Information shown
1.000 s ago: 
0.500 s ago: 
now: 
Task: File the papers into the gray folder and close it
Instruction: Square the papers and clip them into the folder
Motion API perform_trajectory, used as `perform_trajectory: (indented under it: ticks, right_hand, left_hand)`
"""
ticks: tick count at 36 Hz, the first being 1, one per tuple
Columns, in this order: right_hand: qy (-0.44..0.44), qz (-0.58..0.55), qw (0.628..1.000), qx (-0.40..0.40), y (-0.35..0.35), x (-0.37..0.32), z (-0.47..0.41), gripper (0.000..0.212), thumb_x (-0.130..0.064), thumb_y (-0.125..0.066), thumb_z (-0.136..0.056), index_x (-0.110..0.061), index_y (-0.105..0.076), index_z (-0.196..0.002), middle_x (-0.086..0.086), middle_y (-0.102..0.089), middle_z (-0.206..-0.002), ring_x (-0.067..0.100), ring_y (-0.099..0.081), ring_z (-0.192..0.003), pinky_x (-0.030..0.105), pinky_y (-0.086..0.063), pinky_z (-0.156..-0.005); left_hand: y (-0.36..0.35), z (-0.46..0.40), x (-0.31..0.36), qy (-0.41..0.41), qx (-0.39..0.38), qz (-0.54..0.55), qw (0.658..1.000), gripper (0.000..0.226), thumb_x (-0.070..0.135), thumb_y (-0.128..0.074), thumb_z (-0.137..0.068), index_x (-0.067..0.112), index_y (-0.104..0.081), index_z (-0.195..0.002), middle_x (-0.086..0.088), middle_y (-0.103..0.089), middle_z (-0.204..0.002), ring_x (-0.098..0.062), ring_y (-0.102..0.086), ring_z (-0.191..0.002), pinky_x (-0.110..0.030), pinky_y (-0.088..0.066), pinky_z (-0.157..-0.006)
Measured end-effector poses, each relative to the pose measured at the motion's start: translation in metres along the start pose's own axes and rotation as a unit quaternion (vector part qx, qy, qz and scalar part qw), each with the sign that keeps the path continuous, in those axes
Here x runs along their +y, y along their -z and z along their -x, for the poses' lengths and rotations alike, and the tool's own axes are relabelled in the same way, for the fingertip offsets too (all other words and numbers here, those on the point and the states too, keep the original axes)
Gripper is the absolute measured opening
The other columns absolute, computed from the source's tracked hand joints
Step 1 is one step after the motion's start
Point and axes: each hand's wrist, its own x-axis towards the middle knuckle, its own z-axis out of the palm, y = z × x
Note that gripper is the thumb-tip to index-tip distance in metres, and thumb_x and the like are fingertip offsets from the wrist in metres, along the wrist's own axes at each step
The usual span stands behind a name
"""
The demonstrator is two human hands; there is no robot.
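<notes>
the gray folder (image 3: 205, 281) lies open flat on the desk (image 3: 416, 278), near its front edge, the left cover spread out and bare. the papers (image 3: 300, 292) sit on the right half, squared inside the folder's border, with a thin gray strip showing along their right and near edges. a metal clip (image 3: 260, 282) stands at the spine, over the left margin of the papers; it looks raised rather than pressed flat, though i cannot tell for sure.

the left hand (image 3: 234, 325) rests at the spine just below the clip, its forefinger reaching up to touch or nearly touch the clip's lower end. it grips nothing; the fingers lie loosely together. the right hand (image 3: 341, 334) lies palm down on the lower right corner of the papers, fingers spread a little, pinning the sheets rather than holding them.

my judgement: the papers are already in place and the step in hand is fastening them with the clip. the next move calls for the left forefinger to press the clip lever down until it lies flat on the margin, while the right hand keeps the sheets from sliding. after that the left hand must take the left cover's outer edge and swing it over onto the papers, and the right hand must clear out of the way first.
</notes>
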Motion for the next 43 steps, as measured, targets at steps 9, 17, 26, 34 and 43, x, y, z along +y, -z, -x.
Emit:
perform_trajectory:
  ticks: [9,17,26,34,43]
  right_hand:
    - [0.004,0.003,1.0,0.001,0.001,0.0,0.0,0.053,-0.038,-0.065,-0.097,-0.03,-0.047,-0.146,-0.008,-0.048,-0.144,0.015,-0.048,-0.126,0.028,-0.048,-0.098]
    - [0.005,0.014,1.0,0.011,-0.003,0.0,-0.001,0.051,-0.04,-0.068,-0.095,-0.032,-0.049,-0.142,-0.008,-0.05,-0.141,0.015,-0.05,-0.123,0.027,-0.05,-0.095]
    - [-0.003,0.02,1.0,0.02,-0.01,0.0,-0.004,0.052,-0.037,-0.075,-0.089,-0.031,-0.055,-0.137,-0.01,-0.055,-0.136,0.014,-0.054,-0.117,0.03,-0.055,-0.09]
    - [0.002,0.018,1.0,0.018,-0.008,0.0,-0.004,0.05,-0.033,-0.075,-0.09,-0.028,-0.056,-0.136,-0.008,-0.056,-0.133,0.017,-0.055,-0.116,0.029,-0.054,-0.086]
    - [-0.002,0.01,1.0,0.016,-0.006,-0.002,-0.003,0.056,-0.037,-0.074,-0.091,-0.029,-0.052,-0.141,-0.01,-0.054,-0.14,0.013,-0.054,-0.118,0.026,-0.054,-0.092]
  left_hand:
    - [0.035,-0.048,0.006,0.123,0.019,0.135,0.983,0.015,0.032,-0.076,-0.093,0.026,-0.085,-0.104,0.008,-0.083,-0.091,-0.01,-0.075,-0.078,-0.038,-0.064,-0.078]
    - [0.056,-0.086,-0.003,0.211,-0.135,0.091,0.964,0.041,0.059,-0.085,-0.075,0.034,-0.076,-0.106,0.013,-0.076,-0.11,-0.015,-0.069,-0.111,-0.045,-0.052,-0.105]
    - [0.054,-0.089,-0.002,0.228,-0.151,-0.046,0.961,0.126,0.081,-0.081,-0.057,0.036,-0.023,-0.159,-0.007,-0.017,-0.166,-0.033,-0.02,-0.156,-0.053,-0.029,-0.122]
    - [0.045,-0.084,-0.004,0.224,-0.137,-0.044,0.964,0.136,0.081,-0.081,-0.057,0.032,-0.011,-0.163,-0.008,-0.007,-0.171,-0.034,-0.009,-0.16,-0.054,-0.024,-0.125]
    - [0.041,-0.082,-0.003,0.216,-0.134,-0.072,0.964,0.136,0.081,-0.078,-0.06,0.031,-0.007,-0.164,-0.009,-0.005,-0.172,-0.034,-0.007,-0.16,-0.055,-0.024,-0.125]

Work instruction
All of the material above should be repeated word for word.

The completed task
1.000 s ago: 
0.500 s ago: 
now: 
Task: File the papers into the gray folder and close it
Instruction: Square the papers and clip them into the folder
Motion API perform_trajectory, used as `perform_trajectory: (indented under it: ticks, right_hand, left_hand)`
"""
ticks: tick count at 36 Hz, the first being 1, one per tuple
Columns, in this order: right_hand: qy (-0.44..0.44), qz (-0.58..0.55), qw (0.628..1.000), qx (-0.40..0.40), y (-0.35..0.35), x (-0.37..0.32), z (-0.47..0.41), gripper (0.000..0.212), thumb_x (-0.130..0.064), thumb_y (-0.125..0.066), thumb_z (-0.136..0.056), index_x (-0.110..0.061), index_y (-0.105..0.076), index_z (-0.196..0.002), middle_x (-0.086..0.086), middle_y (-0.102..0.089), middle_z (-0.206..-0.002), ring_x (-0.067..0.100), ring_y (-0.099..0.081), ring_z (-0.192..0.003), pinky_x (-0.030..0.105), pinky_y (-0.086..0.063), pinky_z (-0.156..-0.005); left_hand: y (-0.36..0.35), z (-0.46..0.40), x (-0.31..0.36), qy (-0.41..0.41), qx (-0.39..0.38), qz (-0.54..0.55), qw (0.658..1.000), gripper (0.000..0.226), thumb_x (-0.070..0.135), thumb_y (-0.128..0.074), thumb_z (-0.137..0.068), index_x (-0.067..0.112), index_y (-0.104..0.081), index_z (-0.195..0.002), middle_x (-0.086..0.088), middle_y (-0.103..0.089), middle_z (-0.204..0.002), ring_x (-0.098..0.062), ring_y (-0.102..0.086), ring_z (-0.191..0.002), pinky_x (-0.110..0.030), pinky_y (-0.088..0.066), pinky_z (-0.157..-0.006)
Measured end-effector poses, each relative to the pose measured at the motion's start: translation in metres along the start pose's own axes and rotation as a unit quaternion (vector part qx, qy, qz and scalar part qw), each with the sign that keeps the path continuous, in those axes
Here x runs along their +y, y along their -z and z along their -x, for the poses' lengths and rotations alike, and the tool's own axes are relabelled in the same way, for the fingertip offsets too (all other words and numbers here, those on the point and the states too, keep the original axes)
Gripper is the absolute measured opening
The other columns absolute, computed from the source's tracked hand joints
Step 1 is one step after the motion's start
Point and axes: each hand's wrist, its own x-axis towards the middle knuckle, its own z-axis out of the palm, y = z × x
Note that gripper is the thumb-tip to index-tip distance in metres, and thumb_x and the like are fingertip offsets from the wrist in metres, along the wrist's own axes at each step
The usual span stands behind a name
"""
The demonstrator is two human hands; there is no robot.
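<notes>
the gray folder (image 3: 205, 281) lies open flat on the desk (image 3: 416, 278), near its front edge, the left cover spread out and bare. the papers (image 3: 300, 292) sit on the right half, squared inside the folder's border, with a thin gray strip showing along their right and near edges. a metal clip (image 3: 260, 282) stands at the spine, over the left margin of the papers; it looks raised rather than pressed flat, though i cannot tell for sure.

the left hand (image 3: 234, 325) rests at the spine just below the clip, its forefinger reaching up to touch or nearly touch the clip's lower end. it grips nothing; the fingers lie loosely together. the right hand (image 3: 341, 334) lies palm down on the lower right corner of the papers, fingers spread a little, pinning the sheets rather than holding them.

my judgement: the papers are already in place and the step in hand is fastening them with the clip. the next move calls for the left forefinger to press the clip lever down until it lies flat on the margin, while the right hand keeps the sheets from sliding. after that the left hand must take the left cover's outer edge and swing it over onto the papers, and the right hand must clear out of the way first.
</notes>
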Motion for the next 43 steps, as measured, targets at steps 9, 17, 26, 34 and 43, x, y, z along +y, -z, -x.
Emit:
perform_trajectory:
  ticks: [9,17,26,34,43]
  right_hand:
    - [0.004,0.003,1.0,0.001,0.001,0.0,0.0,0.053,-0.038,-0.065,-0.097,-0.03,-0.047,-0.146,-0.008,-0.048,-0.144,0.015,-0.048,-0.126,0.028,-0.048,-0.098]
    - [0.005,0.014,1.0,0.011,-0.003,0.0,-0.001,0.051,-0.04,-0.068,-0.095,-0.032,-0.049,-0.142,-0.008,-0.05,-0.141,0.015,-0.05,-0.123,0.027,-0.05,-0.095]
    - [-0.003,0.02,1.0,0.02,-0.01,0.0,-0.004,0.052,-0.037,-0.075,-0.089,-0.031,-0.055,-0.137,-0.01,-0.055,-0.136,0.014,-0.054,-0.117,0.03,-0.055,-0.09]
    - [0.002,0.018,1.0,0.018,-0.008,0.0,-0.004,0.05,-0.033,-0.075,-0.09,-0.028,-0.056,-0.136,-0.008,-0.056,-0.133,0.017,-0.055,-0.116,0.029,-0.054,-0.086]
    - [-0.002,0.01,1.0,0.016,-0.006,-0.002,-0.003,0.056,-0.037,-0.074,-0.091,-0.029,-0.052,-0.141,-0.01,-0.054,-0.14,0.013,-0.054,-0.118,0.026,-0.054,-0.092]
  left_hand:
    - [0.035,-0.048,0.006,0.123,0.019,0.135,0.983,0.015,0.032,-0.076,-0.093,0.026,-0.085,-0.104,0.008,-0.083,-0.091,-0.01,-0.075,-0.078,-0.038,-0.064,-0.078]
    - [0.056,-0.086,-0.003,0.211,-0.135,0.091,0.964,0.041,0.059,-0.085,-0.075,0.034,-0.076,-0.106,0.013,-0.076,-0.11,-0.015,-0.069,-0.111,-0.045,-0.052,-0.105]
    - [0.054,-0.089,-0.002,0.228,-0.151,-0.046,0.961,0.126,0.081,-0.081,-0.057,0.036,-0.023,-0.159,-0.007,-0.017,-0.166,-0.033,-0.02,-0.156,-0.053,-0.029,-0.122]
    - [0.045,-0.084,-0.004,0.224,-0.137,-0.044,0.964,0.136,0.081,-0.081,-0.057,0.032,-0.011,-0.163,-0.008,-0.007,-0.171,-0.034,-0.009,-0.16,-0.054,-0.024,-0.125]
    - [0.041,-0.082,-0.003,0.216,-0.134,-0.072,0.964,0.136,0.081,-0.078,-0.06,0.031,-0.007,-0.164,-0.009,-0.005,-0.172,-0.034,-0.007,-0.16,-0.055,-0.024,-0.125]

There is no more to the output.